Seorang gadis berkhimar hijau menghampiri kami, senyumnya merekah seperti kelopak mawar. Tak ada kata yang pantas menggambarkan keindahannya. Dia sahabatku yang paling indah rupanya, baik budi pekertinya dan mulia akhlaknya. Dia berlari kecil agar segera sampai kedekat kami. Wajahnya berubah panik, senyumnya menipis saat melihat kondisiku.
"kenapa Mira" dia mengambil alih tubuhku dari tangan Sarah yang mulai keletihan menopang tubuhku.
"mabuk udara" Sarah menjawab sambil memutar-mutar lengan kanannya yang tadi menyanggah tubuhku.
"jangan gugup gitu ah" Hanna berbisik ketelingaku, agaknya dia tau bahwa aku bukan mabuk udara melainkan grogi, demam panggung istilah tepatnya. Aku mendengus kesal mendengarnya, dan dia hanya terkekeh mengembalikan kelopak mawar dibibirnya. Bilal, fatih dan Sarah saling toleh, keheranan dengan tingkah dan sikap kami.
"ayo, sopirku sudah menunggu" Hanna menyeret tubuhku mendahului langkah kaki yang lain.
Sebuah Fortuner hitam menunggu kami, saat kami mendekat seorang pria sekitar usia 35 tahunan keluar dan membukakan pintu belakang.
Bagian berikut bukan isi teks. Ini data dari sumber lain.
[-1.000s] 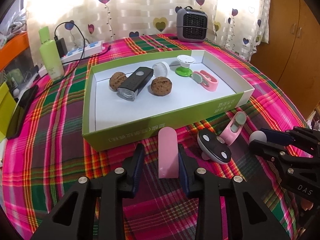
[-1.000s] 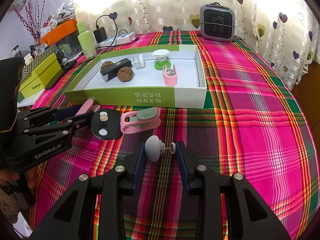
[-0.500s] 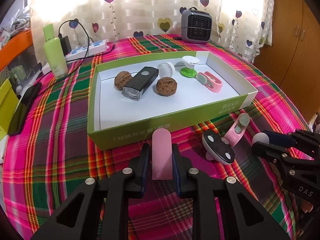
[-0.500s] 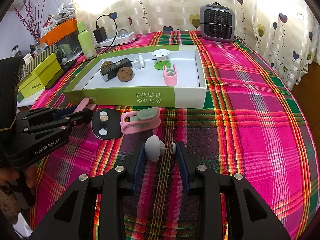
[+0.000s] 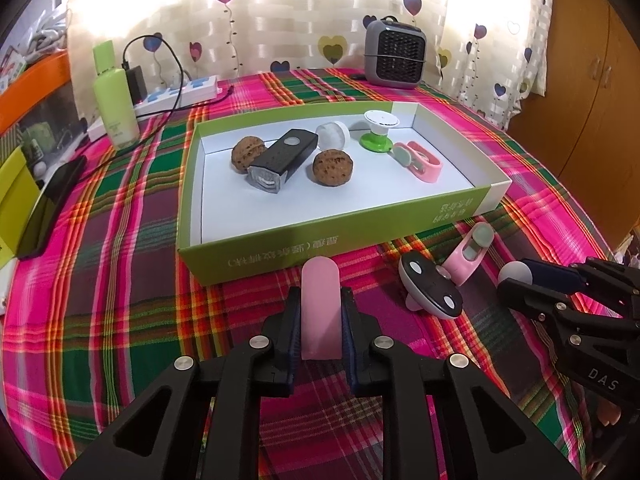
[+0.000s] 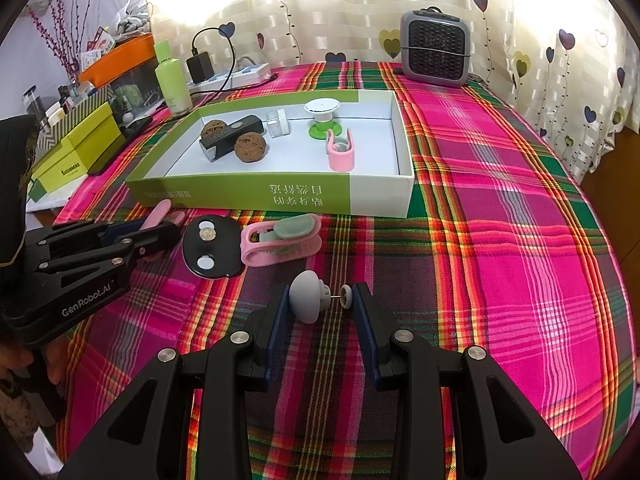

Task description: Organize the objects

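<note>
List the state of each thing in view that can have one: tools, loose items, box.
Left tool: shut on pink flat piece.
Right tool: open, straddling grey knob on the cloth.
Green box: open, no lid, holds several items.
Black oval disc: lying outside the box.
Pink clip: on its side outside the box.
Black bike light: inside the box, unlit.
Charger: plugged into power strip.

Left gripper [image 5: 320,322]: near centre, low, fingers pressed on both sides of a pink piece.
Right gripper [image 6: 322,307]: near right, low, jaws apart.
</note>
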### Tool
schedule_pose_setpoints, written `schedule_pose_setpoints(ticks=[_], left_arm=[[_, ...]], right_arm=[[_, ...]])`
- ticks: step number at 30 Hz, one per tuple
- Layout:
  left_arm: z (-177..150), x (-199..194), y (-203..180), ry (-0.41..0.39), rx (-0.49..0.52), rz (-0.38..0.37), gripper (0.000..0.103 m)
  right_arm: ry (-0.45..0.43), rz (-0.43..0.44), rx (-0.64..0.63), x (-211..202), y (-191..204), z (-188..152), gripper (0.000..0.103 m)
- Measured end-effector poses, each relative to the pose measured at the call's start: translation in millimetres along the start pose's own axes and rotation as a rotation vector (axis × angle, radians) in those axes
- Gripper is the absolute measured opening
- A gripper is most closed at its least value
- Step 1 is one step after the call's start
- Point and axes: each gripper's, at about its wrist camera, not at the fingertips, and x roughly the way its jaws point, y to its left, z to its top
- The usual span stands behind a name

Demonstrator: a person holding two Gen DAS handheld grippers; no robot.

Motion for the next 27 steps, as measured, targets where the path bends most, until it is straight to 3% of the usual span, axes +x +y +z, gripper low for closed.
schedule_pose_setpoints(ticks=[27], left_arm=[[-14,-21,-10,-0.013,-0.023,-0.022,0.016]], right_arm=[[-0.039,0.01,-0.033,-14,17,2,0.033]])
Aku lebih dulu masuk disusul Hanna, Sarah masuk dari pintu disamping Supir.
"kalian duluan saja, aku dan Bilal naik Taksi saja ke rumah Uda Umar" Fatih mengibaskan tangan.
Mobil melaju dijalanan yang cukup lengang, tak ada kemacetan yang berarti, kiri-kanan jalanpun tampak bersih. Lagu khas Minangkabaupun mengalun sebagai relaksasi kami didalam mobil, tiba-tiba saja rasa kantuk menyergapku dan aku terlelap, sesekali kudengar obrolan Sarah dan Hanna. Lalu hilang, aku tak mendengar apa-apa lagi dan bermain-main didalam alam bawah sadarku
.
***
Sebuah rumah berpagar tinggi, dengan halaman yang sangat luas. Dihalaman itu aku bisa membangun dua buah rumah sebesar rumah Mama dan Papa. Pohon mangga tampak sedang berbuah disudut halaman. Bunga-bunga dengan warna-warna yang indah menjadi sentralnya. Disisi kanan halaman terdapat kolam ikan dengan air mancur ditengahnya, lalu disisinya terdapat saung yang atapnya sangat khas Sumatra Barat.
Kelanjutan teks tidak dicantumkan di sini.